8. Conclusions: Invasive Species and the Future of Silviculture in Tropical Forests

Invasive species problems are probably underreported in the tropics, but there is no evidence for a significant problem yet in tropical production forests, except in the inherently invasible forests on oceanic islands. However, the speed with which invasive plant problems have arisen in non-tropical forests (e.g., [97]) suggests that there is no excuse for complacency. Invasive species problems can only get worse, as new species invade and existing species build up their populations. The general issues are well understood: intact continental forests resist invasion by all but a tiny minority of alien plant species, none of which are currently causing significant problems, but any process, silvicultural or otherwise, that opens up the canopy increases the range of species that can invade, while access roads facilitate their spread. Climate change may create new problems. Although by no means all invasive species will benefit, there are good reasons to think that most invasive plant species will do better under climate change than many of the native species with which they compete [96].
Experience with forests outside the tropics suggests that, while early detection and eradication are the ideal answer to invasions, these have rarely been successful in practice. Similarly, quarantine measures that are practical in the advanced, but isolated, economies of Australia and New Zealand, will not be practical in developing tropical countries with long land borders (or hundreds of ports, like Indonesia).
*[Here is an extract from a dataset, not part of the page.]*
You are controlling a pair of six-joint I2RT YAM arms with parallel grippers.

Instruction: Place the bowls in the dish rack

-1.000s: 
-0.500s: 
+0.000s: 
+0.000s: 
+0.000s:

Currently the costs of forest invasions are born by governments and forestry companies, and there is no mechanism to transfer this burden to those responsible for introducing and spreading invasive species, such as the horticulture industry [93]. The practical difficulties of charging the costs of invasion to the economic sectors responsible are likely to prevent any change in this situation.
The forestry practices needed to reduce the risks of plant invasions are also well understood: continued surveillance for invasive species; minimizing canopy opening during harvesting and other silvicultural operations in natural forests; encouraging rapid canopy closure in plantations; minimizing the width of access roads and ensuring that vehicles and other equipment are not transporting seeds of invasive species. Conflicts between timber production and preventing invasions are most likely where forests are managed for relatively light-demanding timber species, such as mahogany (Swietenia macrophylla). Where possible, foresters should also try to ensure that potential invasive species are not planted in dispersal range of production forests. At the same time, plantation managers need to be certain that they are not themselves planting species with known invasive potential. Tropical foresters in general need better training in the detection and management of invasive species problems. The certification requirements of bodies such as the FSC (Forest Stewardship Council) can provide an incentive for better management of invasive species, since most of the above practices are included in the FSC’s “Principles and Criteria” those managers must follow [101].
This paper was written to raise awareness of the risks from invasive alien plant species in tropical production forests. We would like, therefore, to conclude with a plea for information sharing. Many invasive species in the region we know well are not reported in the literature, so the information is not being shared above the country level and probably, in many cases, within the country. We also need to share information on successful—and unsuccessful—control measures, and on management practices that promote invasions. In invasive species management, forewarned is forearmed.

Acknowledgments

We wish to acknowledge Alice C. Hughes at the XTBG for her stimulating comments and help in improving the English. We would also like to thank all those authors who provided copies of publications that we could not otherwise have obtained. Both authors are financially supported by the Xishuangbanna Tropical Botanical Garden, Chinese Academy of Sciences.

Author Contributions

Both authors contributed to the literature search and the whole writing process.

Conflicts of Interest

The authors declare no conflict of interest.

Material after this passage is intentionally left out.